Task directions:
If a line in the listing includes the word "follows", copy it out.
=-=-=
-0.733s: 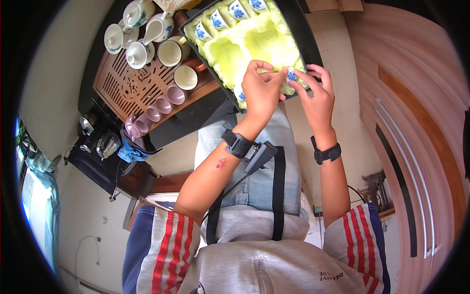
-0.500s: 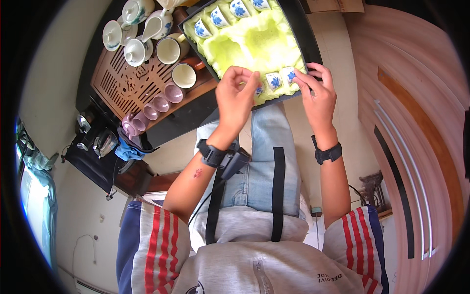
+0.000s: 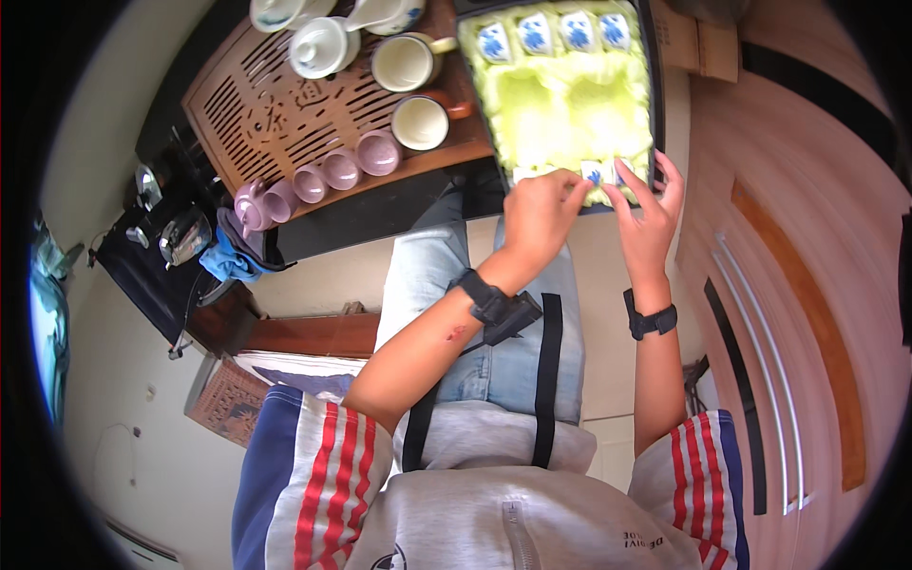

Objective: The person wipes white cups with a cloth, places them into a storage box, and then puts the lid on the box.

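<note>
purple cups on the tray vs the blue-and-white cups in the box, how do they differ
Color: the purple cups show no blue motif; the blue-and-white cups have one on white. Pose: the purple cups turn their open mouths to the camera, while the far row of blue-and-white cups shows its sides. Place: the purple cups are on the wooden tray, the blue-and-white cups in yellow-green lining. Both are arranged in rows.

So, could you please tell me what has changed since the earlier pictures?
Since the picture just before, the left hand has moved rightward along the near row of the box, to a blue-and-white teacup. The view has turned too. The right hand stays at that row's right end; the four far-row teacups remain in the lining.
</note>
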Tool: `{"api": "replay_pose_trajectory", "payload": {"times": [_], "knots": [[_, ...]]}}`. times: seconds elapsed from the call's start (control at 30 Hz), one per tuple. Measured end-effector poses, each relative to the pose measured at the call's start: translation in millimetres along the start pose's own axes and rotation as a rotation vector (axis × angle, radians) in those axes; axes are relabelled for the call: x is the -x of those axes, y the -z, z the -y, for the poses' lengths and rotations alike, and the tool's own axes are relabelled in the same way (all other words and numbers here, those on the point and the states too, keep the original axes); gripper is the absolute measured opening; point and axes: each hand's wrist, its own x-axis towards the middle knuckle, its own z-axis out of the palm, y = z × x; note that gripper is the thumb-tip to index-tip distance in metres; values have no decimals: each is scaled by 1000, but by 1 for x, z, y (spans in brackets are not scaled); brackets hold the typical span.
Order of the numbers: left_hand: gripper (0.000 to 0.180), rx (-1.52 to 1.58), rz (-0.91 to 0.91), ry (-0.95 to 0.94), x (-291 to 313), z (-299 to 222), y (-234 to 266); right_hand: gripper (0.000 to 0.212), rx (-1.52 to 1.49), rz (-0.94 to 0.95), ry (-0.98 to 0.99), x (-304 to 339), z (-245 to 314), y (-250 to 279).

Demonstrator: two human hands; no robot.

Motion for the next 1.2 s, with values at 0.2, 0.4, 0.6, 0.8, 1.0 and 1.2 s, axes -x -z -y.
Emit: {"api": "replay_pose_trajectory", "payload": {"times": [0.2,0.4,0.6,0.8,1.0,1.2], "knots": [[30,329,65,-88,12,1,32,30,112,-4,34,-11,25,1],[34,330,49,-81,43,28,149,27,272,-13,160,-28,100,1],[24,-185,-103,-127,78,102,259,23,37,114,322,-27,211,-42],[17,-302,-2,-182,94,160,313,29,88,370,370,-9,267,-109],[17,-240,-107,-175,85,190,331,37,303,490,338,7,276,-172],[15,-265,-89,-355,51,189,338,35,309,510,260,-9,298,-183]]}}
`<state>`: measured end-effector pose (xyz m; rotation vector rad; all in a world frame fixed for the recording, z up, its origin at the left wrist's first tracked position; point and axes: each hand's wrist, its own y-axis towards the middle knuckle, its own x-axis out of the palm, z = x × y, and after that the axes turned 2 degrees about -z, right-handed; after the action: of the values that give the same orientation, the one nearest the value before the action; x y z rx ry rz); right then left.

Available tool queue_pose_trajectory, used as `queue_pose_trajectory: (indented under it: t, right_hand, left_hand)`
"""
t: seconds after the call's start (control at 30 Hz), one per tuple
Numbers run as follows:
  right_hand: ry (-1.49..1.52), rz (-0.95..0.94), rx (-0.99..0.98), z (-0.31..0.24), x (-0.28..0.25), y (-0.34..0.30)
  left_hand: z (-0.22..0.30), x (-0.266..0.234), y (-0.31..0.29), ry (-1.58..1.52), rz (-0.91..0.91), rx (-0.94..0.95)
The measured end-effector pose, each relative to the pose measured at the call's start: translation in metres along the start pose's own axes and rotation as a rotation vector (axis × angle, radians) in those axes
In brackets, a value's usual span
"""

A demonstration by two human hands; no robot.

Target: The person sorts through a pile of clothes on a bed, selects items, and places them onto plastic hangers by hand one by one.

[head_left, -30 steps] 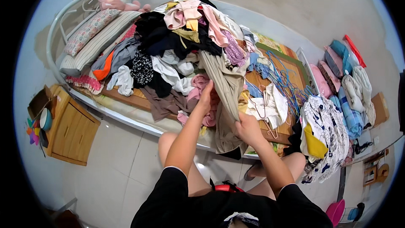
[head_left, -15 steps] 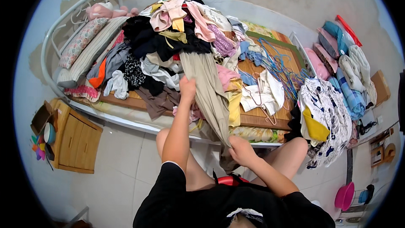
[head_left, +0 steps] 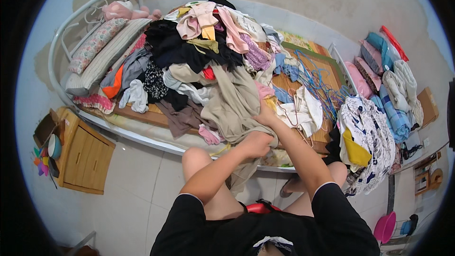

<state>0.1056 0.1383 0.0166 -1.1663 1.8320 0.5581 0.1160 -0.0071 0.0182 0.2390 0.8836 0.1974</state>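
Note:
A long beige garment [head_left: 232, 96], possibly trousers, lies bunched over the front of the clothes pile, and its lower end hangs past the bed edge between my knees. My left hand [head_left: 259, 143] is closed on its cloth near the bed's front edge. Just above and to the right, my right hand [head_left: 267, 114] grips a higher part of the same garment, fingers partly hidden. Beside it are a pink cloth [head_left: 263, 91] and a white garment [head_left: 305, 109] with hangers. A brown garment [head_left: 177, 118] and a small pink cloth [head_left: 211, 135] lie to the left.
A heap of mixed clothes [head_left: 189, 50] covers the bed's middle. Blue hangers [head_left: 322, 78] tangle at the right, near a white patterned garment [head_left: 372, 137] draped over the bed's end. Pillows [head_left: 97, 45] lean at the left, above a wooden cabinet [head_left: 87, 156].
My left hand has moved down and right, my right hand up toward the pile, so the arms come close together. The stretched beige garment is now slack and bunched.

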Motion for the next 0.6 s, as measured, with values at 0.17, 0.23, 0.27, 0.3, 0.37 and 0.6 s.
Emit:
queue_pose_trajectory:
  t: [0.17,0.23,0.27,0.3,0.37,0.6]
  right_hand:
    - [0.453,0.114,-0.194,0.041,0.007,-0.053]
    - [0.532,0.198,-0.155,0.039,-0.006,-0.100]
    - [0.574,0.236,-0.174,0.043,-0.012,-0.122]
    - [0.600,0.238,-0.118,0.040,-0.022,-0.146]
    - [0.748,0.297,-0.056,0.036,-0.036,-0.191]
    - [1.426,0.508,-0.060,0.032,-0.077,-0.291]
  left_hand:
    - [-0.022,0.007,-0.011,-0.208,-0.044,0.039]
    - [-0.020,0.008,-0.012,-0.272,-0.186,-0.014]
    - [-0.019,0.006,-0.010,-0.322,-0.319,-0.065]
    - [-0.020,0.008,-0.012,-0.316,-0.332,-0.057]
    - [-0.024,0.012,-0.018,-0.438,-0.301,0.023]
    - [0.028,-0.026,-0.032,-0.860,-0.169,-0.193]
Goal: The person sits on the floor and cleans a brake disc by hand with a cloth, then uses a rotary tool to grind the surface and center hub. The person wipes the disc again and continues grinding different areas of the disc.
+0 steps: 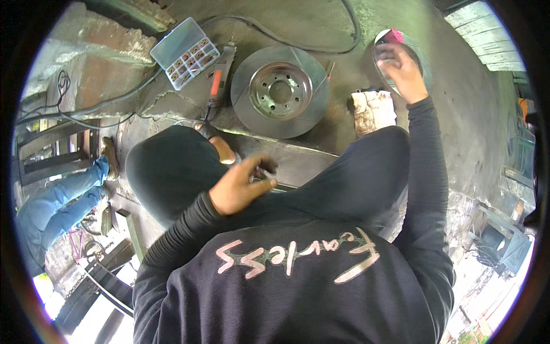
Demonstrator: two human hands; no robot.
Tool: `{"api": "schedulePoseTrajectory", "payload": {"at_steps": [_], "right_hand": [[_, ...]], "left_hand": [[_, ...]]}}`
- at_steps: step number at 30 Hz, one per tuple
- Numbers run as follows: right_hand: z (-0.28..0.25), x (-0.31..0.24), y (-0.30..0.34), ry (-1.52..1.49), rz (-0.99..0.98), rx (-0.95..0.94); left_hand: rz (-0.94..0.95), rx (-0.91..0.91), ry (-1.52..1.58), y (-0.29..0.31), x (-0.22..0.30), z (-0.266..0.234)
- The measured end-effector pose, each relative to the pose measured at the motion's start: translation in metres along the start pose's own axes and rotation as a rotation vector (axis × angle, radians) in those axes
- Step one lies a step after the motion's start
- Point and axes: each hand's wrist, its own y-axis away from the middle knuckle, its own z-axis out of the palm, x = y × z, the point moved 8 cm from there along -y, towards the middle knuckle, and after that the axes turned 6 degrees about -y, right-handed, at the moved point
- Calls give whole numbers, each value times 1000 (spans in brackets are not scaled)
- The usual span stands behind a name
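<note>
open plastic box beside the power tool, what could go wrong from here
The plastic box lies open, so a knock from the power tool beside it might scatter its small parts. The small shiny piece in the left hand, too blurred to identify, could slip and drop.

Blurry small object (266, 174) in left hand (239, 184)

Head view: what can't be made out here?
In the head view:
Small silvery object in the left hand: blurred, partly covered by that hand.
Pale-rimmed round object: partly hidden by the blurred right hand; contact can't be told.
Pieces in the clear plastic compartment box: too small to identify.
Person in blue jeans: upper body cut off by dark picture rim.
</note>
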Motion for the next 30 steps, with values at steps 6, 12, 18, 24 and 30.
{"api": "schedulePoseTrajectory", "payload": {"at_steps": [6,12,18,24,30], "right_hand": [[138,-8,13,206,-135,-272],[245,-12,11,892,-164,-155],[253,21,15,928,-301,-66],[252,23,16,887,-318,-53],[240,29,12,758,-263,121]], "left_hand": [[228,305,-639,-46,13,-90],[172,657,-1010,-137,-46,-94],[79,724,-1037,-150,-90,-85],[146,736,-965,-148,-90,-86],[220,761,-898,-147,-93,-90]]}}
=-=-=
Result below:
Numbers run as follows:
- Numbers run as follows: right_hand: z (-0.28..0.25), x (-0.31..0.24), y (-0.30..0.34), ry (-1.52..1.49), rz (-0.99..0.98), rx (-0.95..0.94); left_hand: rz (-0.94..0.95), rx (-0.91..0.91), ry (-1.52..1.58), y (-0.29..0.31), x (-0.22..0.30), z (-0.266..0.234)

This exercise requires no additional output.